> _EXERCISE INSTRUCTIONS_
Copy each line of the listing below exactly and drop the images.
◇ ◇ ◇
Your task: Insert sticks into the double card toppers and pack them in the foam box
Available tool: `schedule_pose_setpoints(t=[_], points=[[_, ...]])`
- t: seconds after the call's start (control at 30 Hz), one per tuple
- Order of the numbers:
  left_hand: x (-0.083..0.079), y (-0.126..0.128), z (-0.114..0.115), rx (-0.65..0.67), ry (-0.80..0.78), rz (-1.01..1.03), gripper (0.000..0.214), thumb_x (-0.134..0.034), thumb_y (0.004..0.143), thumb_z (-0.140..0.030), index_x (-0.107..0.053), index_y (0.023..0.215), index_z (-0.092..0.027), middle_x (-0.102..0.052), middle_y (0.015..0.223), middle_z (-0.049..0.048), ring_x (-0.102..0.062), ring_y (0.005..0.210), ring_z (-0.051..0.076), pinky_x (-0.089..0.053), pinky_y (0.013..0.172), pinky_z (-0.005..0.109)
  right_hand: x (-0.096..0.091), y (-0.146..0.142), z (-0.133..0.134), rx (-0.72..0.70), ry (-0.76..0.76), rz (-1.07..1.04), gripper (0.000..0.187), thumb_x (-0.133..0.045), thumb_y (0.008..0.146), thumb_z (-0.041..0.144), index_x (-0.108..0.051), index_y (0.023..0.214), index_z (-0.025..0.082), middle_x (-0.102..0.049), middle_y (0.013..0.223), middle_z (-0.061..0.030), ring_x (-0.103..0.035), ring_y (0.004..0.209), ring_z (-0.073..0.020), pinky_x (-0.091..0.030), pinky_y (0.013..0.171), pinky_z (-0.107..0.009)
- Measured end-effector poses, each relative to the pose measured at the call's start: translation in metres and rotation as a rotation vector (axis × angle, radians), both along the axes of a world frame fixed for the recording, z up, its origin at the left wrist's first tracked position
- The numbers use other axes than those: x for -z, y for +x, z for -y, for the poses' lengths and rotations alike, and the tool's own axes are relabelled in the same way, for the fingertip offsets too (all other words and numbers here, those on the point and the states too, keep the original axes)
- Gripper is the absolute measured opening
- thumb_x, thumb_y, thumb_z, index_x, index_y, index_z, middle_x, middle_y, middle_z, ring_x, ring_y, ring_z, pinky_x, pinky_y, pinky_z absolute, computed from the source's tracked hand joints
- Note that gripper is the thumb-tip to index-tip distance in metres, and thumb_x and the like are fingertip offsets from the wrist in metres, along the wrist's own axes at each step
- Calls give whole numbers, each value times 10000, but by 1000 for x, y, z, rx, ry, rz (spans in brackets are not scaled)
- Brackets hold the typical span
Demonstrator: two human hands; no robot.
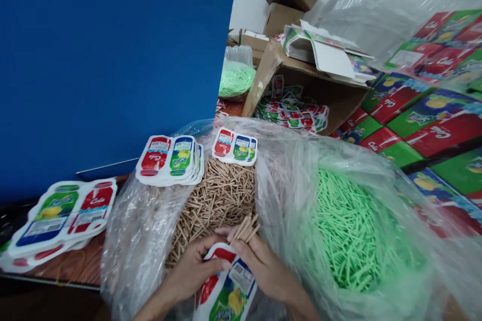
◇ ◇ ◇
> _WRITTEN RESPONSE_
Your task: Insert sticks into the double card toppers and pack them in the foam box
Available tool: `schedule_pose_setpoints(t=[_], points=[[_, ...]])`
- t: seconds after the call's start (control at 30 Hz), one per tuple
- Order of the numbers:
  left_hand: x (-0.083..0.079), y (-0.126..0.128), z (-0.114..0.115), rx (-0.65..0.67), ry (-0.80..0.78), rz (-1.01..1.03), gripper (0.000..0.214), thumb_x (-0.134..0.034), thumb_y (0.004..0.143), thumb_z (-0.140..0.030), index_x (-0.107..0.053), index_y (0.023..0.215), index_z (-0.092..0.027), middle_x (-0.102..0.052), middle_y (0.015..0.223), middle_z (-0.049..0.048), ring_x (-0.102..0.062), ring_y (0.005..0.210), ring_z (-0.051..0.076), pinky_x (-0.089..0.053), pinky_y (0.013..0.172), pinky_z (-0.005..0.109)
  right_hand: x (-0.096..0.091), y (-0.146..0.142), z (-0.133..0.134), rx (-0.72..0.70), ry (-0.76..0.76), rz (-1.07..1.04), gripper (0.000..0.187), thumb_x (-0.133..0.045), thumb_y (0.008..0.146), thumb_z (-0.041..0.144), index_x (-0.108..0.051), index_y (0.023..0.214), index_z (-0.025..0.082), middle_x (-0.102..0.049), middle_y (0.013..0.223), middle_z (-0.061..0.030), ring_x (-0.103..0.035), ring_y (0.004..0.209), ring_z (-0.073..0.020), pinky_x (-0.091..0.030), pinky_y (0.013..0.171), pinky_z (-0.107..0.009)
- Measured end-effector poses, each relative to the pose measured at the call's start: translation in metres and rotation as a rotation vector (axis × angle, radians), both along the axes of a world frame fixed for the recording, z up, its origin at the left wrist's first tracked position
- The numbers use other axes than those: x for -z, y for +x, z for -y, for the poses' lengths and rotations alike, and the tool's own axes are relabelled in the same way, for the fingertip offsets too (all other words and numbers here, those on the point and the states too, keep the original axes)
- Gripper is the absolute measured opening
- thumb_x, thumb_y, thumb_z, index_x, index_y, index_z, middle_x, middle_y, middle_z, ring_x, ring_y, ring_z, pinky_x, pinky_y, pinky_z absolute, computed from the source's tracked hand joints
- Note that gripper is the thumb-tip to index-tip distance in metres, and thumb_x and the like are fingertip offsets from the wrist in metres, along the wrist's own axes at each step
- Calls give whole numbers, each value times 10000, but by 1000 for x, y, z, rx, ry, rz (spans in brackets are not scaled)
- Brackets hold the typical span
Demonstrator: two human hands; no robot.

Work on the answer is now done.